How do you know what is the current object?

Question

this might be a noobie question but this confuses me, especially when it comes to this pointer. How do I know which object "this" pointer is pointing to? I can provide an example where that confuses me... Say you had this code

#include<iostream>
using namespace std;

class someClass{
int var;
//2 constructors here, one with no arguments, one with giving a value to var(not important)
someClass operator+(someClass object){
someClass rObject;
rObject.var = this->var + object.var //and here is my problem
}
};

int main() {
someClass a(20);
someClass b(30);
someClass c;
c=a+b; //????????
//rest of the code not important

}

In this case the "current object" would be the object a, but how does that make sense if we just switch sides so it's c=b+a the current object would become b... I am confused... What determines the current object?

Answer 1

It helps to first consider an easier operator, namely operator +=. It may appear to be a more advanced operator, but that's because we learned arithmetic using +. If you look at your code, you see that you typically need three objects for + c=a+b whereas += just needs two: b += a.

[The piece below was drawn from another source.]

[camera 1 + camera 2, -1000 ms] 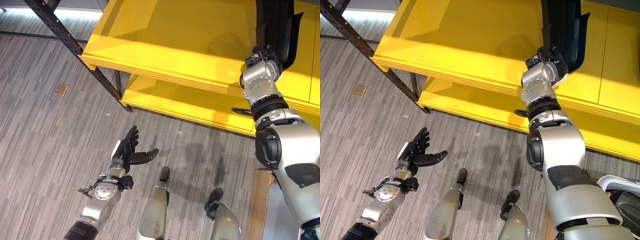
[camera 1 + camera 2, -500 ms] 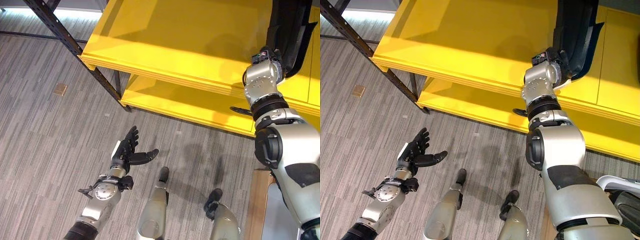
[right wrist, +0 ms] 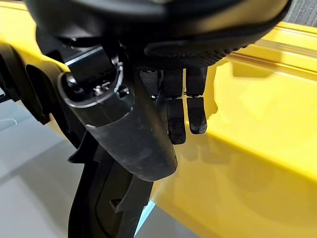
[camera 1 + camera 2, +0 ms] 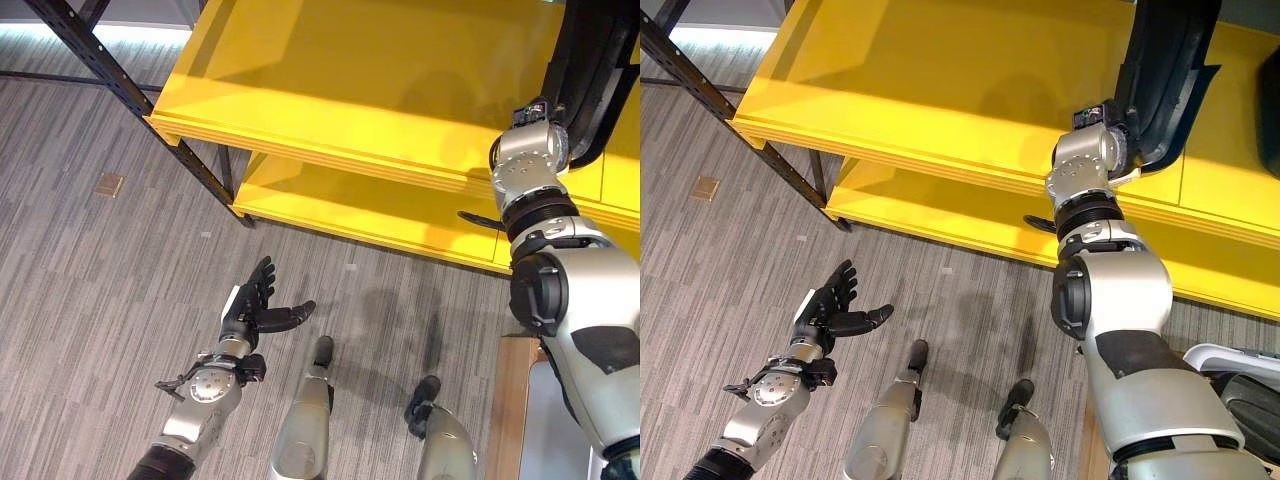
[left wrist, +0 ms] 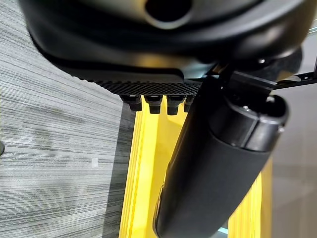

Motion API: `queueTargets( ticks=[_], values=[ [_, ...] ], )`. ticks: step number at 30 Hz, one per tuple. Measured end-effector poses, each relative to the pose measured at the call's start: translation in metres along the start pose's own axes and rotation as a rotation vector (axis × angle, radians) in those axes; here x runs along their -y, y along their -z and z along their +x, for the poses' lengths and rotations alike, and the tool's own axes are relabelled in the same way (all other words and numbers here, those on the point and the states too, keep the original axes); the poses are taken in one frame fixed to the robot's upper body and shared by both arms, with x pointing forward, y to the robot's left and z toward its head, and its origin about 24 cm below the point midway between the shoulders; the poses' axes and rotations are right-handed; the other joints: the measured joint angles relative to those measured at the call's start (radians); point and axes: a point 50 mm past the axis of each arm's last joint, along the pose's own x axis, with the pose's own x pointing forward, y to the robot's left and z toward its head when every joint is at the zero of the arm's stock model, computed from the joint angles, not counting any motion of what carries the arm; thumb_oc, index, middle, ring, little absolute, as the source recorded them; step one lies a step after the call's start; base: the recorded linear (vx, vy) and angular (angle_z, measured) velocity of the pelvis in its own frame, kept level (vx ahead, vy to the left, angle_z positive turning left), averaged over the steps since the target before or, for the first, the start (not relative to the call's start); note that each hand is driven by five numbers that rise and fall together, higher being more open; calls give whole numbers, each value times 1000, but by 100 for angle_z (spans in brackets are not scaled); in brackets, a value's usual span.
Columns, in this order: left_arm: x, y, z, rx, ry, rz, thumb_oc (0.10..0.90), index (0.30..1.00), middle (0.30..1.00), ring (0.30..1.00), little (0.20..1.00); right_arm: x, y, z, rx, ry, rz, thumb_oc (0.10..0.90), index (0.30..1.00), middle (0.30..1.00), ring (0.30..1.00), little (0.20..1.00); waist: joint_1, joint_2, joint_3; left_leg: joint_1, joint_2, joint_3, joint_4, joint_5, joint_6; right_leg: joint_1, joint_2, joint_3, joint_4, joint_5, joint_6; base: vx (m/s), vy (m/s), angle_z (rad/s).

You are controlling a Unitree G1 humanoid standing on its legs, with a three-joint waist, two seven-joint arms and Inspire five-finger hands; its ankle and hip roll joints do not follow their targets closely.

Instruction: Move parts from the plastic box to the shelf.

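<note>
Shelving of bright yellow boards [image 4: 330, 90] on a black steel frame spans 2 levels above the grey striped carpet floor [image 4: 90, 300]. Our right hand [image 3: 148, 129] grips a long dark plastic part [image 4: 1160, 80] standing on the upper board. Our left hand [image 4: 258, 308] hangs over the carpet, fingers spread, holding nothing.

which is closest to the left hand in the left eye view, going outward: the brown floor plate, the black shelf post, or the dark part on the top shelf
Measured from the left hand, open above the floor:
1. Black shelf post, its foot just beyond the hand, toward the shelf.
2. Brown floor plate, farther off on the robot's left.
3. Dark part, far across on the robot's right, by the right hand.
</note>
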Motion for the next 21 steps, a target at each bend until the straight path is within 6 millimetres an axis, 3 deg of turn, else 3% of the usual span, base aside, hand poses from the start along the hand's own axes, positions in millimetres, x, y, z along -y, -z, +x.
queueTargets(
  ticks=[21],
  values=[
    [-4,6,0,-24,-22,5,900,1000,1000,1000,1000,-2,5,-4,-4,-18,-15,900,1000,1000,1000,1000,1,0,0,-1,0,3,4,-4,0,-1,0,2,0,0,0,0,0,0]
  ],
)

Now in b += a the this pointer should point to the object you're changing, i.e. b. That's the first object. To keep things simple, for all binary operators this points to the first object.

Answer 2

You have chosen the more involved example: operators. In general it is easier to reason about other member functions. Consider:

struct T {
    int value;
    void foo() { std::cout << this->value << '\n'; }
};

int main() {
   T t;
   t.foo();
}

How do you know which is the current object inside foo()? It is the object on the left of the dot operator in the expression, in this case t. (Well, in this case there is no other object at all in the program!)

Now going back to operators, for binary operators in particular, many of them can be implemented in two forms, as a free function taking two arguments or as a member function taking a single argument. There is a direct transformation that the compiler will do for you in both cases:

struct T {
    int value;
    T operator+(T const & rhs) { T tmp; tmp.value = this->value + rhs.value; return tmp; }
};
T operator-(T const & lhs, T const & rhs) {
   T tmp; tmp.value = lhs.value - rhs.value; return tmp;
}

int main() {
   T a, b; a.value = 1; b.value = 2;
   a - b;
   a + b;
}

Then the compiler encounters the expression a - b it searches for the two possible forms of the operator, it finds that it is a free function and it binds lhs to a and rhs to b, transforming the expression into operator-(a, b). In the case of a + b, the compiler again searches for the operator and finds it as a member function, at this point the transformation becomes a.operator+(b) and the this pointer inside the member function refers once again to the object to the left of the dot operator.

Answer 3

Non-static class methods have an implicit first argument this of the class type. So when you write:

operator+(someClass object)

You are actually getting this:

operator+(someClass* this, someClass object)

And now you can see: the left-hand side of a binary operator is the first argument, and the right-hand side is the second argument (by convention, and because it makes more sense than the other way around).